ABOUT THIS TASK:
All of the data must be returned exactly as given.

Data records:

# # # # # # #

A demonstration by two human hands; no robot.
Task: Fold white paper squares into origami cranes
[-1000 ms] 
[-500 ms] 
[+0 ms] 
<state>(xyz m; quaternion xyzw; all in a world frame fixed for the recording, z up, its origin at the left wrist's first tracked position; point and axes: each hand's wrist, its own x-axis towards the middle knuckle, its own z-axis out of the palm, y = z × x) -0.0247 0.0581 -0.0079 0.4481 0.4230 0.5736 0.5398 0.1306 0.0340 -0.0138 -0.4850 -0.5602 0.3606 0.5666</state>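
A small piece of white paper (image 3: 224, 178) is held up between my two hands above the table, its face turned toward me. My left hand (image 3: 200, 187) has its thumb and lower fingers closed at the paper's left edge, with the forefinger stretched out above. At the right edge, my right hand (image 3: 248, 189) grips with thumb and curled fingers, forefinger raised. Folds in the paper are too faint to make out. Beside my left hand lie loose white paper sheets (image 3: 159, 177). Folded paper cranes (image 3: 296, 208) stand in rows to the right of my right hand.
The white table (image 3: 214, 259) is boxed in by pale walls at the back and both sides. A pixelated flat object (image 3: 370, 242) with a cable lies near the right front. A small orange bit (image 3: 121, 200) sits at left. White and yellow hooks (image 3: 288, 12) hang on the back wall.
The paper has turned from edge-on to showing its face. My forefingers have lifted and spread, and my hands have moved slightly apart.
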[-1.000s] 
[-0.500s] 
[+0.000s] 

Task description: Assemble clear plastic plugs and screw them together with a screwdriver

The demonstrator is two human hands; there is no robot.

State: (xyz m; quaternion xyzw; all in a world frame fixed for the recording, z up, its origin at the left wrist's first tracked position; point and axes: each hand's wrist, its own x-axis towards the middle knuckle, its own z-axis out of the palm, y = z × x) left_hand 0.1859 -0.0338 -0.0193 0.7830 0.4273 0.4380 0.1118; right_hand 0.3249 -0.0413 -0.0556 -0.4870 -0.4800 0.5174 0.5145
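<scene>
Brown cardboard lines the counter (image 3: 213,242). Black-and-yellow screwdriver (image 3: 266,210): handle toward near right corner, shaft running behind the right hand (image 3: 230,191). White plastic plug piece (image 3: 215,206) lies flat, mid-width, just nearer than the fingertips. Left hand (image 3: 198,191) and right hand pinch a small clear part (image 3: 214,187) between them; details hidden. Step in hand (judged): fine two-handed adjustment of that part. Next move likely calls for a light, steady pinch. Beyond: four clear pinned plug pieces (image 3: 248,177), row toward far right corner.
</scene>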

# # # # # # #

WRITTEN RESPONSE:
A demonstration by two human hands; no robot.
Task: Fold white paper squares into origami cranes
[-1000 ms] 
[-500 ms] 
[+0 ms] 
<state>(xyz m; quaternion xyzw; all in a world frame fixed for the recording, z up, its origin at the left wrist's first tracked position; point and axes: each hand's wrist, its own x-axis towards the middle knuckle, its own z-axis out of the palm, y = z × x) -0.0247 0.0581 -0.0079 0.4481 0.4230 0.5736 0.5398 0.1306 0.0340 -0.0138 -0.4850 -0.5602 0.3606 0.5666</state>
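A small piece of white paper (image 3: 224, 178) is held up between my two hands above the table, its face turned toward me. My left hand (image 3: 200, 187) has its thumb and lower fingers closed at the paper's left edge, with the forefinger stretched out above. At the right edge, my right hand (image 3: 248, 189) grips with thumb and curled fingers, forefinger raised. Folds in the paper are too faint to make out. Beside my left hand lie loose white paper sheets (image 3: 159, 177). Folded paper cranes (image 3: 296, 208) stand in rows to the right of my right hand.
The white table (image 3: 214, 259) is boxed in by pale walls at the back and both sides. A pixelated flat object (image 3: 370, 242) with a cable lies near the right front. A small orange bit (image 3: 121, 200) sits at left. White and yellow hooks (image 3: 288, 12) hang on the back wall.
The paper has turned from edge-on to showing its face. My forefingers have lifted and spread, and my hands have moved slightly apart.
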[-1.000s] 
[-0.500s] 
[+0.000s] 

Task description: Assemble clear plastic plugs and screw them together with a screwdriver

The demonstrator is two human hands; there is no robot.

State: (xyz m; quaternion xyzw; all in a world frame fixed for the recording, z up, its origin at the left wrist's first tracked position; point and axes: each hand's wrist, its own x-axis towards the middle knuckle, its own z-axis out of the palm, y = z × x) left_hand 0.1859 -0.0338 -0.0193 0.7830 0.4273 0.4380 0.1118; right_hand 0.3249 -0.0413 -0.0556 -0.4870 -0.4800 0.5174 0.5145
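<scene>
Brown cardboard lines the counter (image 3: 213,242). Black-and-yellow screwdriver (image 3: 266,210): handle toward near right corner, shaft running behind the right hand (image 3: 230,191). White plastic plug piece (image 3: 215,206) lies flat, mid-width, just nearer than the fingertips. Left hand (image 3: 198,191) and right hand pinch a small clear part (image 3: 214,187) between them; details hidden. Step in hand (judged): fine two-handed adjustment of that part. Next move likely calls for a light, steady pinch. Beyond: four clear pinned plug pieces (image 3: 248,177), row toward far right corner.
</scene>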

No additional output will be produced.